What is expected —
From the data below, return the exact lines starting at the line containing "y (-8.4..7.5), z" and ending at the line containing "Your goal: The", both included, and nothing else.

Source records
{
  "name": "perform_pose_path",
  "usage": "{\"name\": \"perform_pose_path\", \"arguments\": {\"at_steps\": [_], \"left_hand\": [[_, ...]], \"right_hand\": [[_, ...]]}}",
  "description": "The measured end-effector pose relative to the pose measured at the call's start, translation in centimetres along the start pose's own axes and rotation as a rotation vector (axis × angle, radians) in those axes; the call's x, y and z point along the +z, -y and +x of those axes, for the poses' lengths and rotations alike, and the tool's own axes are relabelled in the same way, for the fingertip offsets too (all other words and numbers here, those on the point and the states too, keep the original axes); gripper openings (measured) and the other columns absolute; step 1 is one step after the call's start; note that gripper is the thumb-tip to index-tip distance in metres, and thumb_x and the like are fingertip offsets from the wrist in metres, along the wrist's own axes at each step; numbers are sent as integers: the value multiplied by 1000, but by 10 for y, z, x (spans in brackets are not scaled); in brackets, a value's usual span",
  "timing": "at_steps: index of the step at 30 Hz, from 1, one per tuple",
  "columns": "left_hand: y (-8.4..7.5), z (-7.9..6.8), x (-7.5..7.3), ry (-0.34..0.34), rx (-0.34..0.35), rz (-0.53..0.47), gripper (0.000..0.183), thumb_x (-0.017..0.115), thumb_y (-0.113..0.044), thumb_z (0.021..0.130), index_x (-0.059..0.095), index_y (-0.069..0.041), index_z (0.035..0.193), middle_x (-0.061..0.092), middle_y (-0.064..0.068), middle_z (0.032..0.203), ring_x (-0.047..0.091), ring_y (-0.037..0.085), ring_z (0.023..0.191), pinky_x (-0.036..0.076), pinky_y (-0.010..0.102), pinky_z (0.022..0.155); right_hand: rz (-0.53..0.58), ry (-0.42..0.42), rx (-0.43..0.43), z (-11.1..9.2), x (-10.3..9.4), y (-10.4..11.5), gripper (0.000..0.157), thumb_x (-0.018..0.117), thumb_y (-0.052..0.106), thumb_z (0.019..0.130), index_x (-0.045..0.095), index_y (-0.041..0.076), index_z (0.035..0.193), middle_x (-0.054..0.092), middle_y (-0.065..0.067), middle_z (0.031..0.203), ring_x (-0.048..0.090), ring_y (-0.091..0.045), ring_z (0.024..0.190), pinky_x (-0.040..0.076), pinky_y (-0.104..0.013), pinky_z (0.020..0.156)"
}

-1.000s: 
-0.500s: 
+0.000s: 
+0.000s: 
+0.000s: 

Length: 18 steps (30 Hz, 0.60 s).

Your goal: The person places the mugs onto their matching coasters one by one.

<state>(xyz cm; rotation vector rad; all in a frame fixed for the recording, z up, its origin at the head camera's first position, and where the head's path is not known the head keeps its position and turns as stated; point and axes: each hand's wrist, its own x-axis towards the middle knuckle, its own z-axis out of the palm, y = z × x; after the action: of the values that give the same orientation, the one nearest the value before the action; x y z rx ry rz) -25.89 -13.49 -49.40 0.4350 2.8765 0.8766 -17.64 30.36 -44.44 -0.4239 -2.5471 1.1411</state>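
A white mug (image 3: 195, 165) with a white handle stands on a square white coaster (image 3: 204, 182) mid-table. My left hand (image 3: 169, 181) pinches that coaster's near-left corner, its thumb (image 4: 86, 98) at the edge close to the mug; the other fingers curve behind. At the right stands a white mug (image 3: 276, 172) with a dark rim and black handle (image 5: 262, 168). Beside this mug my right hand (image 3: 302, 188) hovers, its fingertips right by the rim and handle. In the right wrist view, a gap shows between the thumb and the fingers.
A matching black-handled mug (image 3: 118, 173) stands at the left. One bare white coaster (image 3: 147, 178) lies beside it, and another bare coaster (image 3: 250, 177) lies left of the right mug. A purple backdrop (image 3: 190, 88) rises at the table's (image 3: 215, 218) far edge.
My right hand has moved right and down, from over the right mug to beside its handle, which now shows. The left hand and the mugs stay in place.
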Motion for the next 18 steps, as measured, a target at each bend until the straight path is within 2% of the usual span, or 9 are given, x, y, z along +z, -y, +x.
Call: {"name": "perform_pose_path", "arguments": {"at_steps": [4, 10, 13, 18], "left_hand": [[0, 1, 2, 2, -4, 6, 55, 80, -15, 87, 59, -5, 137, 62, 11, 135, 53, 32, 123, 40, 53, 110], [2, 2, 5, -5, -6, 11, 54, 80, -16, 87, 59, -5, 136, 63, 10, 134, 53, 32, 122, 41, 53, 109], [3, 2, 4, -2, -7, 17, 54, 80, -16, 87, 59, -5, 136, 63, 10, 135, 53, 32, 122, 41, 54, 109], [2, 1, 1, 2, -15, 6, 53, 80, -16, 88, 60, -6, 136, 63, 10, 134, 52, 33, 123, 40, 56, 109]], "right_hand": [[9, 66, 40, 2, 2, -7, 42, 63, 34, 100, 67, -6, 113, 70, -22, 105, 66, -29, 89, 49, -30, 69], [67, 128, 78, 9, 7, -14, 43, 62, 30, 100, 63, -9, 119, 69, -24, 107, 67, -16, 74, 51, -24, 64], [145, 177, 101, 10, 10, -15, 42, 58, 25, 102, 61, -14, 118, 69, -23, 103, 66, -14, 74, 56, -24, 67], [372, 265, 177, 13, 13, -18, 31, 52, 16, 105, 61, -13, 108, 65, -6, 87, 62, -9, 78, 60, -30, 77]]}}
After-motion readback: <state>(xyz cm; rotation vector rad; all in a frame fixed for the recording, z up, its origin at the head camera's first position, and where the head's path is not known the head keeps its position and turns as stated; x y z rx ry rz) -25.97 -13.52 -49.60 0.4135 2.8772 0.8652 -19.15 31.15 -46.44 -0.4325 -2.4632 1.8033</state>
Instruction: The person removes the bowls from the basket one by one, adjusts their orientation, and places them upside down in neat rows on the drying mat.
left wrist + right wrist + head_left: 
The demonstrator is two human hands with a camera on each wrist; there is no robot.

Output below —
  "columns": "left_hand: y (-8.4..7.5), z (-7.9..6.8), x (-7.5..7.3), ry (-0.34..0.34), rx (-0.34..0.35), rz (-0.53..0.47), gripper (0.000..0.183), thumb_x (-0.017..0.115), thumb_y (-0.113..0.044), thumb_z (0.021..0.130), index_x (-0.059..0.095), index_y (-0.069..0.041), index_z (0.035..0.193), middle_x (-0.061..0.092), middle_y (-0.064..0.068), middle_z (0.032..0.203), ring_x (-0.047..0.091), ring_y (-0.037..0.085), ring_z (0.023..0.191), pinky_x (-0.036..0.076), pinky_y (-0.010..0.102), pinky_z (0.022..0.155); right_hand: rz (-0.53..0.58), ry (-0.42..0.42), rx (-0.43..0.43), z (-11.1..9.2), x (-10.3..9.4), y (-10.4..11.5), gripper (0.000..0.157), thumb_x (-0.018..0.117), thumb_y (-0.052..0.106), thumb_z (0.019..0.130), index_x (-0.045..0.095), index_y (-0.041..0.076), index_z (0.035..0.193), middle_x (-0.054..0.092), middle_y (-0.065..0.067), middle_z (0.031..0.203), ring_x (-0.048..0.090), ring_y (-0.091..0.045), ring_z (0.024..0.190), pinky_x (-0.040..0.076), pinky_y (-0.104..0.013), pinky_z (0.020..0.156)"
}

-1.000s: 
-0.500s: 
+0.000s: 
+0.000s: 
+0.000s: 

Length: 18 steps (30 Hz, 0.60 s).

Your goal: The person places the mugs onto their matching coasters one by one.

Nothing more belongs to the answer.